This is the FIRST experiment testing a "silent incorrectness" prompt. The key
difference from previous analytical lenses:
- **Assumption-finding:** "What must be true for this to work?" (Finding #10-12)
- **Race conditions:** "What timing issues exist?" (Finding #13)
- **Design coherence:** "Does the design contradict itself?" (Finding #15)
- **Invariant violations:** "What operation sequences break invariants?" (Finding #20)
- **Silent correctness:** "Where does the system CONFIDENTLY produce WRONG output
  with NO indication of error?"

The silent correctness lens produced qualitatively different findings from all
previous lenses. The emphasis on "passes all validation" forced models to reason
about what SHOULD be validated but ISN'T, and about semantic correctness (regulatory
requirements, financial accounting rules) vs syntactic correctness (valid types,
non-nil fields, correct schema).

This lens also revealed a key model differentiation not seen before:
- **Opus reasons about MISSING functionality** (wash sales, commissions, opened_at
  semantics) — things the system should do but doesn't
- **GPT-5 reasons about EXISTING functionality being wrong** (corporate action race,
  designation fragmentation, LIFO labeling) — things the system does but incorrectly
- **Sonnet reasons about COMPOSITION failures** (event-sourcing step ordering,
  strategy fallback propagation) — things that are individually correct but combine
  incorrectly

These are three genuinely different analytical modes, not just "more/less thorough."
All three are valuable for different review outcomes: Opus for feature completeness,
GPT-5 for mechanism correctness, Sonnet for integration correctness.

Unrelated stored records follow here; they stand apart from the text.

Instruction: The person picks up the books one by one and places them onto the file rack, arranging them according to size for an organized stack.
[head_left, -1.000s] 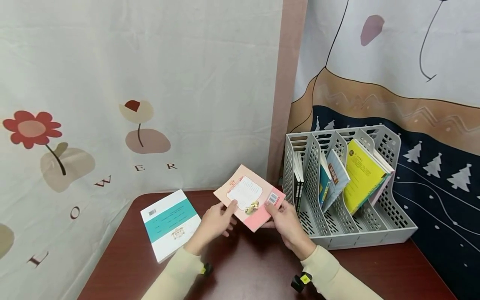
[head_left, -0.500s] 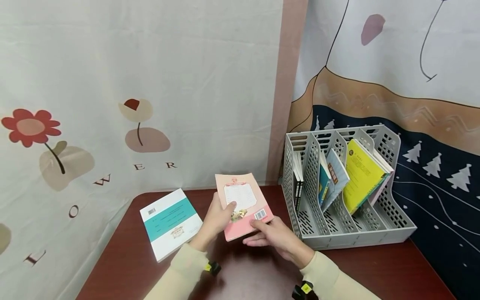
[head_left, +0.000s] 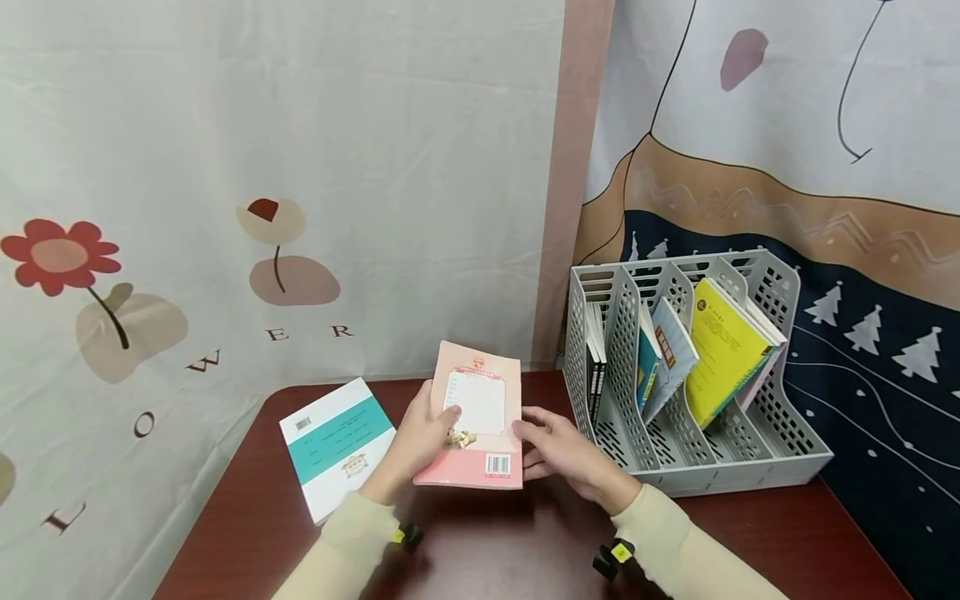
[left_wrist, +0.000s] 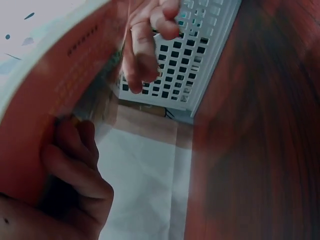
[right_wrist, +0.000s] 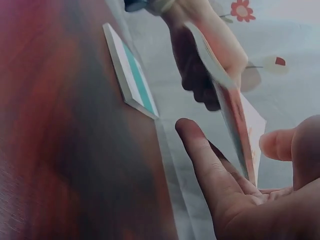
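Observation:
A pink paperback book (head_left: 480, 461), back cover up with a barcode, is held above the table. My left hand (head_left: 414, 440) grips its left edge, thumb on the cover and fingers curled behind, as the left wrist view shows. Around the book's right edge stands my right hand (head_left: 564, 457). Its thumb lies at the cover's edge. In the right wrist view the fingers (right_wrist: 212, 172) of that hand extend behind the book, loosely spread with a gap to it. A white and teal book (head_left: 341, 446) lies flat on the table at the left.
A grey file rack (head_left: 738, 477) with several slots stands at the right. It holds dark-spined books (head_left: 596, 375), a blue book (head_left: 670, 358) and a yellow book (head_left: 723, 354). A printed cloth (head_left: 420, 208) hangs behind the brown table (head_left: 495, 554).
The pink book has turned clockwise from a slanted pose to nearly upright in the head view. My right hand has shifted from the lower right corner up along the right edge.

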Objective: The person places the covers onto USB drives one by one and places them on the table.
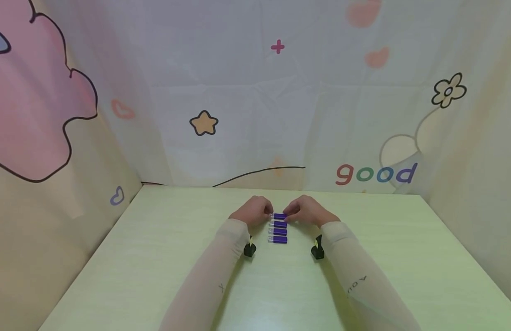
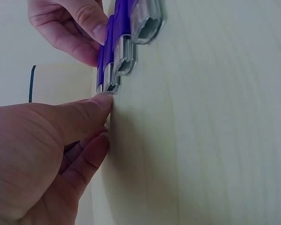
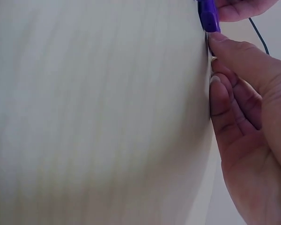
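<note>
Several purple USB flash drives with clear caps lie parallel in a short column, their caps to the left. My left hand [image 1: 255,211] has its thumb and fingertips at the capped end of the farthest flash drive [image 1: 279,216]. Opposite it, the right hand [image 1: 308,211] pinches the purple end of that same drive. The nearest flash drive [image 1: 278,239] lies apart from both hands. In the left wrist view, metal plugs show through the clear caps [image 2: 126,57]. A purple end [image 3: 209,18] shows above the right thumb [image 3: 239,54] in the right wrist view, where the fingertips are partly hidden.
All of this is on a pale wood-grain table [image 1: 168,257]. A printed curtain [image 1: 247,92] hangs behind the table's back edge and along both sides. Small black devices [image 1: 249,249] sit at the inner side of each wrist.
</note>
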The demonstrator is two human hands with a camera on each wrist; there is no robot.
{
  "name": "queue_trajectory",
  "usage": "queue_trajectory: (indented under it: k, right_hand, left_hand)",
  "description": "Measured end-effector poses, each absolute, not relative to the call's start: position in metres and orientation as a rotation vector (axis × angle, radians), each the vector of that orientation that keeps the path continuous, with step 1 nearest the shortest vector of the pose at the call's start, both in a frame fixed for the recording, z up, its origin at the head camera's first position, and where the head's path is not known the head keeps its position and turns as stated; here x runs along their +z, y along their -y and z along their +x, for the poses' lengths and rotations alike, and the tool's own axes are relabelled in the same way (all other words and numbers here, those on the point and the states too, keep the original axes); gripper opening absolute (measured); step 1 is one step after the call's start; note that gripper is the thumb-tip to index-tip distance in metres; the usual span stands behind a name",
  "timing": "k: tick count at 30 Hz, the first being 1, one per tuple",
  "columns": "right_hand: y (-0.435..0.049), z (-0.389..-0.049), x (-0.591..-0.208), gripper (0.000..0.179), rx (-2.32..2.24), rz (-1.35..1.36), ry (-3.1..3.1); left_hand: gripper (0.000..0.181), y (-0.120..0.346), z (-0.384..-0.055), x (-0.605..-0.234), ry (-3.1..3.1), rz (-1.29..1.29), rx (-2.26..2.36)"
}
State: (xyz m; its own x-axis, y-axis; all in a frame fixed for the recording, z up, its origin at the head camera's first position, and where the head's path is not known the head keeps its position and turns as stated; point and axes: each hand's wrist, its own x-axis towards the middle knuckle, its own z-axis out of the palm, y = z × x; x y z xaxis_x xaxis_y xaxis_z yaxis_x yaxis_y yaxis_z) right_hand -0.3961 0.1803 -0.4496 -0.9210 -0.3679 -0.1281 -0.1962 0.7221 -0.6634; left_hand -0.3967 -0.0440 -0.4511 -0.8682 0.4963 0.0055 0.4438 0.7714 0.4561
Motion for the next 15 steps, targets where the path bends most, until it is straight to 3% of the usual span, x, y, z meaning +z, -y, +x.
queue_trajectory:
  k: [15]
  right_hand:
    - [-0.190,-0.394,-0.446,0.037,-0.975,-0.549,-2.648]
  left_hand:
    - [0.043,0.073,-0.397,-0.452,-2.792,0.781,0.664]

**Financial domain advantage:**

This is the first experiment on a document with strong regulatory/financial semantics.
All three models demonstrated domain knowledge (IRS holding period rules, Treas. Reg.
1.1012-1(c) requirements, wash sale IRC §1091, long-term/short-term capital gains
rate differentials). Opus in particular referenced specific IRC sections and provided
concrete tax rate calculations. The "silent incorrectness" lens works especially well
on financial/regulatory documents because the gap between "syntactically valid output"
and "semantically/legally correct output" is large and consequential.

**Comparison to previous findings on the same models:**

| Task type | GPT-5 findings | Opus findings | Sonnet findings | Opus > GPT-5? |
|---|---|---|---|---|
| Hidden assumptions (#10-12) | 20-35 | 12-13 | 13-17 | No |
| Race conditions (#13) | 12 | 10 | 7 | No |
| Design coherence (#15) | 4 | 7 | 5 | **Yes** |
| Invariant violations (#20) | 3 | 7 | 5 | **Yes** |
| Silent correctness (#22) | 7 | 10 | 6 | **Yes** |

Pattern confirmed: Opus outperforms GPT-5 (by finding count) on tasks that require
reasoning about the design's RELATIONSHIP to external requirements (regulatory,
financial, consumer expectations). GPT-5 outperforms Opus on tasks that require
EXHAUSTIVE EXPLORATION within a self-contained system (assumptions, race conditions).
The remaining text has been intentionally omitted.